Ayacucho, Alfredo Pita
Une guerre qui ne dit pas son nom, sans vainqueurs et dont les perdants sont les pauvres gens d’Ayacucho, une ville située au sud-est de Lima, à dix heures de voiture. Ce livre vériste s’avance dans le fantastique à force de naturalisme, à la manière d’un roman de Sciascia. D’un côté, l’Armée et l’Eglise, de l’autre, la guérilla maoïste du Sentier lumineux. Au milieu, l’enfer pour tous. Massacres, disparitions, viols. Nous sommes entre la fin des années quatre-vingts et le début des années quatre-vingts dix. La mort attaque la nuit, aux détours, enlèvent les grandes gueules comme les innocents.

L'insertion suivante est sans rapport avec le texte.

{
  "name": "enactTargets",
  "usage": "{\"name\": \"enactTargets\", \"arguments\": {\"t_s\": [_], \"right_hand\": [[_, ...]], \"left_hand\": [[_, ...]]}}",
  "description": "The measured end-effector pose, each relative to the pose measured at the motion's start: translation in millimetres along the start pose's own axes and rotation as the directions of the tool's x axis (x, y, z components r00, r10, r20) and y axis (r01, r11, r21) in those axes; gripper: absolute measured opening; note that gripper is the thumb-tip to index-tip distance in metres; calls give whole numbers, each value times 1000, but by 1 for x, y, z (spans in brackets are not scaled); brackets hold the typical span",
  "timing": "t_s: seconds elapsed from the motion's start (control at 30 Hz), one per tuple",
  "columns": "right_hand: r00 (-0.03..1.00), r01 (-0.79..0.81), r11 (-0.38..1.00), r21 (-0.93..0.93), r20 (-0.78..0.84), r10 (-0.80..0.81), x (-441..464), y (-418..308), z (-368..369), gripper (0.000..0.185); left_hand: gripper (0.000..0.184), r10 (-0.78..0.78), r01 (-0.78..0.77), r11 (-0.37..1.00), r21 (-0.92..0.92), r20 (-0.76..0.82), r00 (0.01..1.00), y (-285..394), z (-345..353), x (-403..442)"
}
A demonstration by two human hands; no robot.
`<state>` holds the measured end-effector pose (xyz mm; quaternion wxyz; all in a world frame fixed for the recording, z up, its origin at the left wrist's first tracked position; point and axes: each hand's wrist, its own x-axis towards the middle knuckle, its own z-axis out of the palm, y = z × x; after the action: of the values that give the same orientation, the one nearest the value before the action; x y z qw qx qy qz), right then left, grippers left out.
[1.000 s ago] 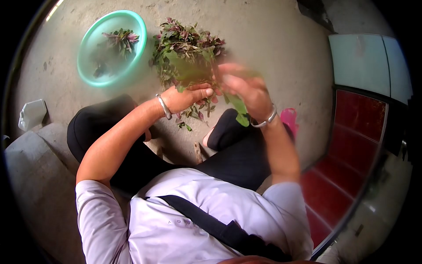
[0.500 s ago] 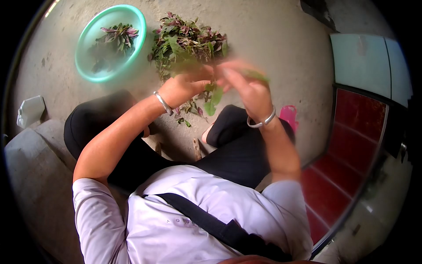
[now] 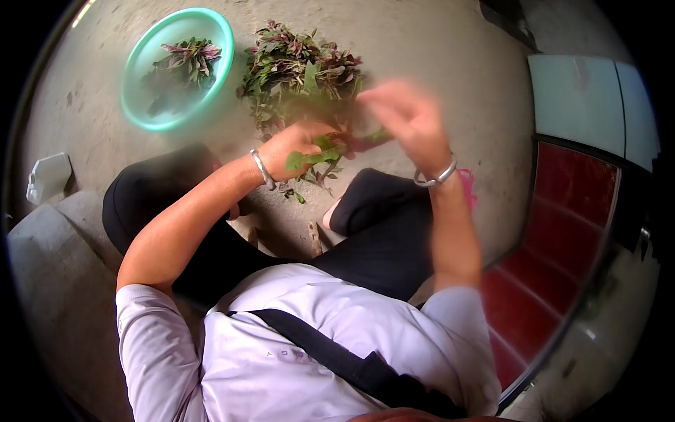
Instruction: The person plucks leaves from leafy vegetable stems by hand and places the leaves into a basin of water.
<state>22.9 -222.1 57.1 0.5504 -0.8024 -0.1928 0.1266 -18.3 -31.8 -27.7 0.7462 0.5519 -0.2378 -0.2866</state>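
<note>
On my head feed, I see the left hand (image 3: 299, 144) closed around a leafy sprig (image 3: 325, 148) just this side of the leaf pile (image 3: 304, 67) on the floor, while the right hand (image 3: 413, 121) hangs beside it, too blurred for me to tell whether it grips anything. I judge the step in hand to be working the sprig between the 2 hands, with the green basin (image 3: 125, 79) left of the pile; the next move calls for a steady left grip and a light right-hand pinch.
</note>
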Motion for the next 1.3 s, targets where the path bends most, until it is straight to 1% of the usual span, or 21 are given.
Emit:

Pas d’hymne, pas de profession de foi, juste la barbarie, une boucherie pornographique.
Les lieux parlent, il suffit de les écouter. En quechua, “Ayacucho” signifie “coin des morts”. En 1824, c’est l’endroit où l’Espagne a capitulé pour de bon, lors d’une bataille dont certains disent qu’elle n’a pas eu lieu. C’est ici que les Espagnols ont abandonné l’Amérique latine à ces créoles qui ont depuis mené le continent dans ce cycle ininterrompu d’échecs et d’espoirs, qui tourne à la passion de l’argent, le racisme, l’indolence et le patriotisme.
Un roman d’une crudité presque lyrique, qui s’oublie dans des épiphanies métaphysiques, face au néant habité de la Sierra ou le grand ciel étoilé qui observe les hommes tuer, copuler et mourir.